Service provider strategies

Juniper's service provider business plans included core networking, Intelligent Services Edge, metro Ethernet solutions, managed services, network management and mobile transition to broadband data with new partner Nokia Siemens Networks (NSN).

An common presentation theme was the Apple iPhone and the plethora of applications being developed for it in open source, signalling Juniper's interest in adding value to the network layer through independent third-party developers. Juniper believes this approach can prevent network commoditization. We are not convinced this will be successful.

The outlook for Juniper's ISE was rosier as carriers are expected to continue their strategic edge build-outs. Juniper explained that other vendors (such as Cisco) are in a product transition, but Juniper edge products are available now to help carriers converge infrastructure while avoiding service commoditization.

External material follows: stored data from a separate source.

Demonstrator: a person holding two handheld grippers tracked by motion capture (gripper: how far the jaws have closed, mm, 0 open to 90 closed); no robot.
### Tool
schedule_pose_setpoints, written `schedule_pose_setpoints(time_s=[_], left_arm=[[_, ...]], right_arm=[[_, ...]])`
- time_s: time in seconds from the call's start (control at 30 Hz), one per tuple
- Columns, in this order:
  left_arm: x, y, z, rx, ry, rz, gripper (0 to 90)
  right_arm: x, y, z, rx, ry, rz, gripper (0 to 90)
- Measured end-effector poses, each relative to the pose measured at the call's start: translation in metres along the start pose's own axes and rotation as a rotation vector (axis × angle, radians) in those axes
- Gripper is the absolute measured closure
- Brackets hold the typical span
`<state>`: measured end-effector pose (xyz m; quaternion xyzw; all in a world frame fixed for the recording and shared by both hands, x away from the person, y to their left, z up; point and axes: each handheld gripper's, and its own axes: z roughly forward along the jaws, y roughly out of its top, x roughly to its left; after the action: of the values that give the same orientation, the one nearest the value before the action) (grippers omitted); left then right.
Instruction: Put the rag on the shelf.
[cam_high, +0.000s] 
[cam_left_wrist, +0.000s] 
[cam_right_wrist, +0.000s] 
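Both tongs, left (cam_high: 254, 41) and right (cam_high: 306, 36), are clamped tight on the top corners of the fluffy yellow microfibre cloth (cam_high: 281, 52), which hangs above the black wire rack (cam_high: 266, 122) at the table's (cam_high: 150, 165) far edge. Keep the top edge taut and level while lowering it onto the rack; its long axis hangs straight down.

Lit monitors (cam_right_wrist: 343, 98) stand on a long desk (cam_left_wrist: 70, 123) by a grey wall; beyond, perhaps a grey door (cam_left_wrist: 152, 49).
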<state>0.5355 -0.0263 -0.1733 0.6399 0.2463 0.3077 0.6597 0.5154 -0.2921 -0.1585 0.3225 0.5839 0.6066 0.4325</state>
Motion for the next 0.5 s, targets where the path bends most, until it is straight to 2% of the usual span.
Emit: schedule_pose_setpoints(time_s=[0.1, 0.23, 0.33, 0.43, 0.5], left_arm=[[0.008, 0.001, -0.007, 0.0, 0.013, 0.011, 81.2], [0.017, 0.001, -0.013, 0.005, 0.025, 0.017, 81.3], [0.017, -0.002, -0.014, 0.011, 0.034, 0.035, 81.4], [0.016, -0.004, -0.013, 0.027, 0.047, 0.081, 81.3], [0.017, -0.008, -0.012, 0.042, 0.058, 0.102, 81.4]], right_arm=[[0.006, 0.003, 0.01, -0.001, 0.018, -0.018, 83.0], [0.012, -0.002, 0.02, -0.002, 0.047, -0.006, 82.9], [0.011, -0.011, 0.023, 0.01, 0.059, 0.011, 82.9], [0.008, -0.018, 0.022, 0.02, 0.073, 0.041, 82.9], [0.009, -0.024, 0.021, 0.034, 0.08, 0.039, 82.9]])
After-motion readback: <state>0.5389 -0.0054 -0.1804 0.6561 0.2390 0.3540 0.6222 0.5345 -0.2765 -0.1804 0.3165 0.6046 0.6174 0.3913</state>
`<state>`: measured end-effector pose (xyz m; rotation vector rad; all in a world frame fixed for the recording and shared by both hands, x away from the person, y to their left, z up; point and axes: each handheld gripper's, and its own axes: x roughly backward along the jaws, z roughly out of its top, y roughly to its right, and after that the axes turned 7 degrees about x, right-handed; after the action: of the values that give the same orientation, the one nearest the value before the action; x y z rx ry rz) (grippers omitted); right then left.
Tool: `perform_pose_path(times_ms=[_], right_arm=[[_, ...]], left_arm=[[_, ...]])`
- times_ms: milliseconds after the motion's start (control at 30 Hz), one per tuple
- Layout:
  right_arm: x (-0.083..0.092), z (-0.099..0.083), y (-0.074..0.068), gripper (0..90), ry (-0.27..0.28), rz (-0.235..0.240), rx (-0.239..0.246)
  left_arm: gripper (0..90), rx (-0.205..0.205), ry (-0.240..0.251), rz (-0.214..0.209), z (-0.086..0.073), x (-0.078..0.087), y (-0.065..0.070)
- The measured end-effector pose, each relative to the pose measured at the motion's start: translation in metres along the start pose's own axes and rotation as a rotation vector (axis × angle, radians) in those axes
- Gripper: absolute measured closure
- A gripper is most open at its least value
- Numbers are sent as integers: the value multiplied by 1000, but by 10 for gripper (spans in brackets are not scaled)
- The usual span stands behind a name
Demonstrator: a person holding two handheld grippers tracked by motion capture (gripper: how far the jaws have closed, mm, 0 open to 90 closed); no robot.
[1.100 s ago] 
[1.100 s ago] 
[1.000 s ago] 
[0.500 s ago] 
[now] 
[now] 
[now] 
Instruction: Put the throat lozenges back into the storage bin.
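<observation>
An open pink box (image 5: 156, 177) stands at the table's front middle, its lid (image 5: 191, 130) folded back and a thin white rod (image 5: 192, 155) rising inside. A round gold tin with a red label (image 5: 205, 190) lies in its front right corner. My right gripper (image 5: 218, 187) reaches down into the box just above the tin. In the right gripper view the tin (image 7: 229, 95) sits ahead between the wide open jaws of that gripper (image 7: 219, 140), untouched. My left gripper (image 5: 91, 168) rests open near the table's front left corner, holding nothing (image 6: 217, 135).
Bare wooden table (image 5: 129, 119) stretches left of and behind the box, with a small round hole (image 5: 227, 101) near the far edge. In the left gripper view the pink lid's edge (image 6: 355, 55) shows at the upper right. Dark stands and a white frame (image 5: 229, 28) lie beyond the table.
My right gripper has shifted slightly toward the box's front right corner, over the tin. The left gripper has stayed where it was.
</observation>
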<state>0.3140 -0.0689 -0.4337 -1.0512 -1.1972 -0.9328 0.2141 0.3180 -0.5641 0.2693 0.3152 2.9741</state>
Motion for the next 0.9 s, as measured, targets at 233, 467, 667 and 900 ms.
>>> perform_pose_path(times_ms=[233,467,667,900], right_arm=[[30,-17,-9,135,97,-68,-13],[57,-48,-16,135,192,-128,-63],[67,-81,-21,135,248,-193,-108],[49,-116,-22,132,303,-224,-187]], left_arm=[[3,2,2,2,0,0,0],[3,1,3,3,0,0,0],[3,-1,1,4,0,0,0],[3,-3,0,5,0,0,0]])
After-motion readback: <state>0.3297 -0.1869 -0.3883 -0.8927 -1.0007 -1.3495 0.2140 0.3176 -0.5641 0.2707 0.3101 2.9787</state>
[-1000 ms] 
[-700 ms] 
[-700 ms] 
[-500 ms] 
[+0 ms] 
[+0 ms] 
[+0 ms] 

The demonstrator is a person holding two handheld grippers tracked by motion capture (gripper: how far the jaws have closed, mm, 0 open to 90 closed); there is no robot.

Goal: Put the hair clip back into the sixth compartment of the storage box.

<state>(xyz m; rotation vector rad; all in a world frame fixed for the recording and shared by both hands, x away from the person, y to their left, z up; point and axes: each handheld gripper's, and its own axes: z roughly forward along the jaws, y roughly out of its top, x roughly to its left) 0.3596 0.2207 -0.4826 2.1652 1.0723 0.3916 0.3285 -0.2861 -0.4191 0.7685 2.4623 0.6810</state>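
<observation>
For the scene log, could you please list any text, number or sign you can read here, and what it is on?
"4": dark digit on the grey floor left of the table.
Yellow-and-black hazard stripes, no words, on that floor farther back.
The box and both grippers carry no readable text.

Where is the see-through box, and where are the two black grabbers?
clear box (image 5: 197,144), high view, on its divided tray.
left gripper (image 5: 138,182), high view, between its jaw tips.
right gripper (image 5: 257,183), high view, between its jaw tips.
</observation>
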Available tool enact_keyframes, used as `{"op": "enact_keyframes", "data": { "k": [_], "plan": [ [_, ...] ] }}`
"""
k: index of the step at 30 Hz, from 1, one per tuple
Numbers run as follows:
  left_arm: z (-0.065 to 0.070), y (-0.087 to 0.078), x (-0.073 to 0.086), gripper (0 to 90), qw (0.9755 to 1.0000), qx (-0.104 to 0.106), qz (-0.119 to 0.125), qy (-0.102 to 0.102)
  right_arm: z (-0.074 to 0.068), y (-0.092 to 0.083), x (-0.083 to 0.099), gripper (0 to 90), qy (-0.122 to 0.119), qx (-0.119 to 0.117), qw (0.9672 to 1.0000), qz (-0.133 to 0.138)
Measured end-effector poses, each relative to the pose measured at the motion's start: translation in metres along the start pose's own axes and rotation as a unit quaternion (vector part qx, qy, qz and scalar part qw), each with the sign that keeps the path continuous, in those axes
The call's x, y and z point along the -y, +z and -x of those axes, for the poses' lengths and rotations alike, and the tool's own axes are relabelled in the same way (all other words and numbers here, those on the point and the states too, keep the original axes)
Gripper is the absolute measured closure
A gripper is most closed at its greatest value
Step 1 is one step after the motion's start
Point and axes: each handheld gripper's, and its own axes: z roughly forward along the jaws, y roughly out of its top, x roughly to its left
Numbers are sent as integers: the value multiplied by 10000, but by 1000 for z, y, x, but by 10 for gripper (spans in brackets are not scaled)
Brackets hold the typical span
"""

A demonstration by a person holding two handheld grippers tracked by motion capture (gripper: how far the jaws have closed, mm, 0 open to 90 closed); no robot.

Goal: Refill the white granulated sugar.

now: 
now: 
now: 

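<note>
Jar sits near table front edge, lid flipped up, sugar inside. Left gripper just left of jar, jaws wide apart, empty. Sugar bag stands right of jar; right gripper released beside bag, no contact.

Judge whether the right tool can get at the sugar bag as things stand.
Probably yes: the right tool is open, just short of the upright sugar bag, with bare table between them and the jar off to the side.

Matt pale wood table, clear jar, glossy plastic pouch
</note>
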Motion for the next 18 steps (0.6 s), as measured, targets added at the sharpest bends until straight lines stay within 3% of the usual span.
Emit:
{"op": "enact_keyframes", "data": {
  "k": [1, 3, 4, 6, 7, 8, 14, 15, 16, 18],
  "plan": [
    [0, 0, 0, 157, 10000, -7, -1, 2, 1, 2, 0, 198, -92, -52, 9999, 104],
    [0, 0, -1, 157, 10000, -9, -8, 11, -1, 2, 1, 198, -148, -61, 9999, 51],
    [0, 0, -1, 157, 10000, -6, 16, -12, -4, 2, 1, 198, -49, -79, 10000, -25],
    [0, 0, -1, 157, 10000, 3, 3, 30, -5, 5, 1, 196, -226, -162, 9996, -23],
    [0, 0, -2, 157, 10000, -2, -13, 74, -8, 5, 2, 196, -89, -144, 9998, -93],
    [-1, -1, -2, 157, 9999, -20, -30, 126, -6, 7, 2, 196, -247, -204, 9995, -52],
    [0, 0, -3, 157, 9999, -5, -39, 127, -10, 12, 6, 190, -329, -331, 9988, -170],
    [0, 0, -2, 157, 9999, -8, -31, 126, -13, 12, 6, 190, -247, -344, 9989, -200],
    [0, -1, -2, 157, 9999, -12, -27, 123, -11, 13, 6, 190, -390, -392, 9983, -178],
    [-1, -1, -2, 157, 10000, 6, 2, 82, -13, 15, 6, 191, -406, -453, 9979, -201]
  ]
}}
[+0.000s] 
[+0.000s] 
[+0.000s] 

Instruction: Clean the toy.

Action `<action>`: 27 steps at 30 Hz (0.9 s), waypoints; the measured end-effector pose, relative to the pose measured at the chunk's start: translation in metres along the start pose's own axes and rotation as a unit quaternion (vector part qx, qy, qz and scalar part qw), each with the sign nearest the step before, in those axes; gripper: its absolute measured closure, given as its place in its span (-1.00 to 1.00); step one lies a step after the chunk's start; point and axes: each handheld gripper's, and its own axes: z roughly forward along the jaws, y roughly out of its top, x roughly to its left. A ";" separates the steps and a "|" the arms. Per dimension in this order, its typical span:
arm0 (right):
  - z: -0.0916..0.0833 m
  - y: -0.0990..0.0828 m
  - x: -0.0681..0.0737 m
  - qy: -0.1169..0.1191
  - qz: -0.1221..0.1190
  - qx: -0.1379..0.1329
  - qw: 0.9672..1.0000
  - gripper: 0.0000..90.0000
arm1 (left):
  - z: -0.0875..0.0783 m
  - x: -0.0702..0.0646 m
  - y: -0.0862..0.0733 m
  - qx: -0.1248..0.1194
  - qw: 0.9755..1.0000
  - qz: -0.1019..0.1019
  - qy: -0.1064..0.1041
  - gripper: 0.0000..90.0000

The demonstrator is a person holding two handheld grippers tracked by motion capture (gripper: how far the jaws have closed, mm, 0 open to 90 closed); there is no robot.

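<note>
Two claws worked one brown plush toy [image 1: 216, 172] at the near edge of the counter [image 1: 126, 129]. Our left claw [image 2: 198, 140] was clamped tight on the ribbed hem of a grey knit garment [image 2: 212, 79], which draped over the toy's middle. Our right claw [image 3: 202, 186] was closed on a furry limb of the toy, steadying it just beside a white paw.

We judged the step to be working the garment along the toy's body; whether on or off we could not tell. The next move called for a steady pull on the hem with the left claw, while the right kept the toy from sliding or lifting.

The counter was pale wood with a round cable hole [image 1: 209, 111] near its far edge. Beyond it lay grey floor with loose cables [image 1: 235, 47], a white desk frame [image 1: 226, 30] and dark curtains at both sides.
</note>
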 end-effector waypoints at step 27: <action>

Network management and mobile strategies

Juniper is planning an Xbox 360-like interface for the next generation of JUNOS users. Imagine network managers slaying intruders while tuning their traffic flows. We're still waiting to see a JUNOS contender to Halo 3.
 
Juniper recently partnered NSN for mobile Evolved Packet Core, giving Juniper a much-needed mobile story. The two plan to integrate their mobile offers under the ASPEN NMS umbrella, with availability in the second half of 2009.

ASPEN is the network management solution from the Atrica acquisition. If Juniper and NSN can avoid the typical alliance partner pitfalls of channel conflict and lack of integration investment, the combination will deserve serious consideration by mobile operators looking to LTE solutions.